Disclosure of Pay Scales on Job Listings and Expanding Pay Data Reporting Requirements in California

By Roxana E. Verano, Esq. & Renia Zadourian, Esq.

Senate Bill No. 1162 (SB 1162) signed by Governor Newsom on September 27, 2022, and effective January 1, 2023, requires California Employers to submit additional employees’ pay data to the California Civil Rights Department (CRD, formerly the Department of Fair Employment and Housing) and to proactively provide pay scales in job postings.

Pay Data Reporting

Existing federal and state laws already require employers with 100 or more employees to submit annual pay data reports. SB 1162 additionally requires employers to submit pay data that includes the median and mean hourly rates for each job category broken down by race, ethnicity, and sex. The requirement also applies to employees hired through labor contractors. The first pay data reports are due by May 10,2023, and for each year thereafter on or before the second Wednesday of May.

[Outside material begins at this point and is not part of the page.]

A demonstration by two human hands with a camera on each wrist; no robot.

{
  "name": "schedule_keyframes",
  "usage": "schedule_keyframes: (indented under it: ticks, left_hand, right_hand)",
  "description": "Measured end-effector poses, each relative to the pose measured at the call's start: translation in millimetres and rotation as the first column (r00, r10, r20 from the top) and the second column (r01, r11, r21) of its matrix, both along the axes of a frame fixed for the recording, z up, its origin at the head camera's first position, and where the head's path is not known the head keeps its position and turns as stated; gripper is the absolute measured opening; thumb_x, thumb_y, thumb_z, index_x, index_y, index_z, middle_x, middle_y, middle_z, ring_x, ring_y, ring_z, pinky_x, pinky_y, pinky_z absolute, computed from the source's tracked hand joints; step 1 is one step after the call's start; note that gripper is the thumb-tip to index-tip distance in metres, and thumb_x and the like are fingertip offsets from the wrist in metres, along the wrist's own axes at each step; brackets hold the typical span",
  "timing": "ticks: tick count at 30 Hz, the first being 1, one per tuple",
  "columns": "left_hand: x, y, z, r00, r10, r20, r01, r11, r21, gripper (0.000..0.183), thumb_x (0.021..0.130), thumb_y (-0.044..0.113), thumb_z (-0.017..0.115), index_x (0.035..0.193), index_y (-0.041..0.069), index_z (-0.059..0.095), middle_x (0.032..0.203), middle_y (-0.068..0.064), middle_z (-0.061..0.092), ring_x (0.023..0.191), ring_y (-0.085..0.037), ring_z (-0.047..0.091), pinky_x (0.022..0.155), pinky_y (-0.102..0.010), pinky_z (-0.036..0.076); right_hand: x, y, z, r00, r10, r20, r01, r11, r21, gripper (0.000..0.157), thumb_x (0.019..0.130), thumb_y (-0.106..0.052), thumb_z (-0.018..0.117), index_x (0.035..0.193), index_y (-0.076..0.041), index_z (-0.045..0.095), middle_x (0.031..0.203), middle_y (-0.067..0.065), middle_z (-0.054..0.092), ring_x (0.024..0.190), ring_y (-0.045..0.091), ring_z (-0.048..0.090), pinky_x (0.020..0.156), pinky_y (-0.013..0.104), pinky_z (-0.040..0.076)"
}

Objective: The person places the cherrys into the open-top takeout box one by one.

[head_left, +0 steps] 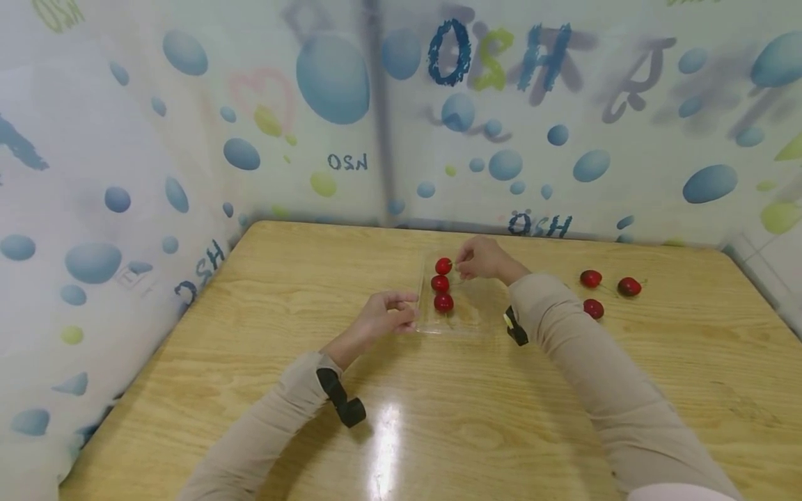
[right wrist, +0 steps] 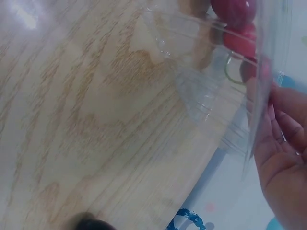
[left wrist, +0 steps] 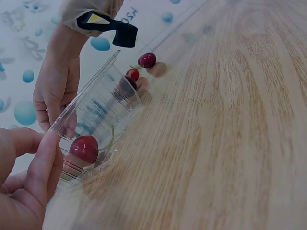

The bill permits a court or the Labor commissioner to impose a civil penalty not to exceed one hundred dollars ($100) per employee upon any employer who fails to file the required report and not to exceed two hundred dollars ($200) per employee for a subsequent failure to file the required report.

Pay Scale Disclosures

SB 1162 amends Labor Code Section 432.3 and requires private employers with 15 or more employees to include the pay scale for the position in all job postings. This bill also requires employers to provide the pay scale information to third parties with whom the employer contracts to announce, post, publish, or otherwise make known a job posting. Pay scale is defined as the salary or hourly wage range the employer reasonably expects to pay for position. Additionally, upon any employee’s request, all employers regardless of size must provide the pay scale for the position in which the employee is currently employed.

SB 1162 requires an employer to maintain records of job titles and wage rate history for three (3) years after termination of employment. The California Labor Commissioner will have authority to inspect the records upon request.

An employer who fails to comply with the pay scale disclosure or record retention requirements may be subject to penalties ranging from $100 to $10,000 per violation.